И, конечно же, там были кожи, льняные полотна, зерно, дичина, сушеная рыба. Гильгамеш иногда запускал свою широкую ладонь в орехи, или в сладкие финики, но никогда не брал больше пригоршни. Вот это-то изумляло, даже пугало купцов — он просто удовлетворял свое любопытство, свой первобытный интерес к вещи как таковой, к ее форме, вкусу, тяжести, ничего не отнимая, ничего от купцов не требуя. Они не понимали, что Гильгамеш — все еще ребенок, для которого весь мир — игрушка, открытие, путешествие, где калейдоскоп проносящихся мимо картин и предметов не может наскучить. А какой ребенок не замрет в восхищении, видя обилие, разнообразие, яркость вещей, которыми соблазняют его ловкие купцы!
Если он шел к женщинам, то это заслуживало не меньшего внимания. Только тогда отводили глаза, закрывая ладонью рот посмеивались и шепотом рассказывали небылицы о его невероятных достижениях. Красные, распаренные, бегали предводительницы блудниц, суетливо потрясая отвисшими за долгие годы служения Инанне грудями. Они сгоняли юных своих товарок со всего Урука — мало ли что взбредет в голову Гильгамешу, мало ли какой демон в него вселится! Никогда не знаешь, сколь далеко лежит предел любовных сил такого правителя. Он мог провести за этим занятием весь вечер, всю ночь, а потом утро и день — только знай подноси красную брагу из фиников, да подводи к нему новых, свежих…
Всех удивляло, что после бдений с блудницами лицо у Гильгамеша было не раздраженно-пресыщенным, а ясным и тихим — как у дитяти, выслушавшего на ночь красивую сказку. А он вспоминал прошедшее не с усталостью изведавшего все на свете взрослого человека, но с умиротворенной радостью обласканного людьми, миром, богами ребенка, любящего все вокруг, ибо все дарило ему удовольствие. Однако стоило кому-нибудь подойти к нему с прошением, напомнить о делах, — и Большой опять превращался в сметающий все на пути ураган.

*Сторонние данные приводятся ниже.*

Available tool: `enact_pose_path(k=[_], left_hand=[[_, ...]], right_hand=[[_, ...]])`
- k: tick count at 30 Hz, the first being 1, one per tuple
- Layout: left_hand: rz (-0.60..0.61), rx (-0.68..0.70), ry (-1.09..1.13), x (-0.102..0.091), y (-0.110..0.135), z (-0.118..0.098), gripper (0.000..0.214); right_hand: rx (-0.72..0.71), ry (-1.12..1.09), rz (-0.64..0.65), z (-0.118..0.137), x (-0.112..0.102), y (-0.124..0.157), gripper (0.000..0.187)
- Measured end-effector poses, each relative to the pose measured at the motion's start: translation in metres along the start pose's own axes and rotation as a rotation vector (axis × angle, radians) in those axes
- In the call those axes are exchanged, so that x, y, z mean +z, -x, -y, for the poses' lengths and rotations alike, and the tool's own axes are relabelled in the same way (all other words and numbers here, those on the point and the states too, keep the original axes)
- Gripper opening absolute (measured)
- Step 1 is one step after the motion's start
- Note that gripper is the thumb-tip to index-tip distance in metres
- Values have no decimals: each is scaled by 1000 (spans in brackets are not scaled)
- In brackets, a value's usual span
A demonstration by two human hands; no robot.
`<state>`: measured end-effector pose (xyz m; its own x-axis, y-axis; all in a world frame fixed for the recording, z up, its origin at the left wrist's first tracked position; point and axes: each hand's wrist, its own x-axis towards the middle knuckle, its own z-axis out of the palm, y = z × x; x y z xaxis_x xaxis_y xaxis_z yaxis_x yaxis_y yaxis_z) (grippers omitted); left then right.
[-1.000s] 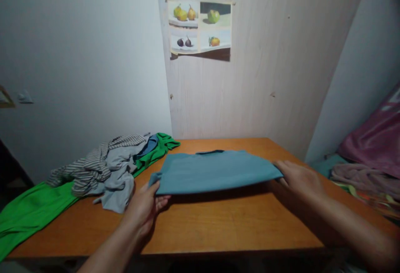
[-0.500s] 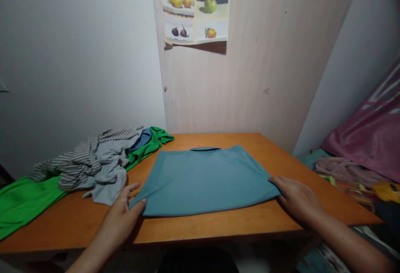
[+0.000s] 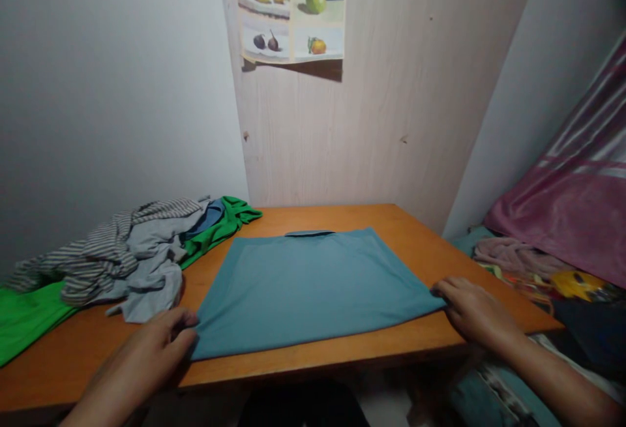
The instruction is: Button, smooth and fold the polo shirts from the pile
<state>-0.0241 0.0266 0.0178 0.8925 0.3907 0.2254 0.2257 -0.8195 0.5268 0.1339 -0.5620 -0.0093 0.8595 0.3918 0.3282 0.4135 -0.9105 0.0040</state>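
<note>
Shirt, teal, lies folded flat, left hand curled, right hand spread at its near corners.

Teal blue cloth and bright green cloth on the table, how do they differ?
The teal blue cloth lies flat mid-table; the bright green cloth is rumpled at the left. The teal one is uncovered; the green one lies partly under a striped garment. Both rest on the wooden table.

No legible txt; wall poster shows fruit pics only.
</note>
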Motion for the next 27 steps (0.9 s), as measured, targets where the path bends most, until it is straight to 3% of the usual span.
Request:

Даже когда он пробегал по Урукским улицам, далеко опередив кортеж, пробегал так быстро, что ты мог рассмотреть его лишь мельком, облик Гильгамеша сам собой врезался в память. В нем было много всего, глазам не приходилось искать каких-то запоминающихся особенностей: он весь был особенным, он был больше всех.
Уже в пятнадцать лет он задевал макушкой притолоку дверей во дворце, а с двадцати Гильгамешу приходилось нагибать голову, когда он входил в Кулабу — храм, где Большой размахивал перед ликами богов ароматно тлеющими кореньями и сыпал на их головы дождь из золотистых высушенных зерен. Про Гильгамеша говорили, что ростом он вымахал с пальму, плечи же его — широкие, крепкие — вызывали мысль о балках, что поддерживали крыши в купеческих амбарах на берегу Евфрата. При всем своем росте Гильгамеш казался узким в талии и сухим в бедрах — как ловкий мальчик-танцор. Будь рост его меньше, не отличайся Гильгамеш от обычного человека, его назвали бы сухощавым. Но богатыря, разговаривая с которым ты все время задираешь голову вверх, сухощавым не назовешь никак.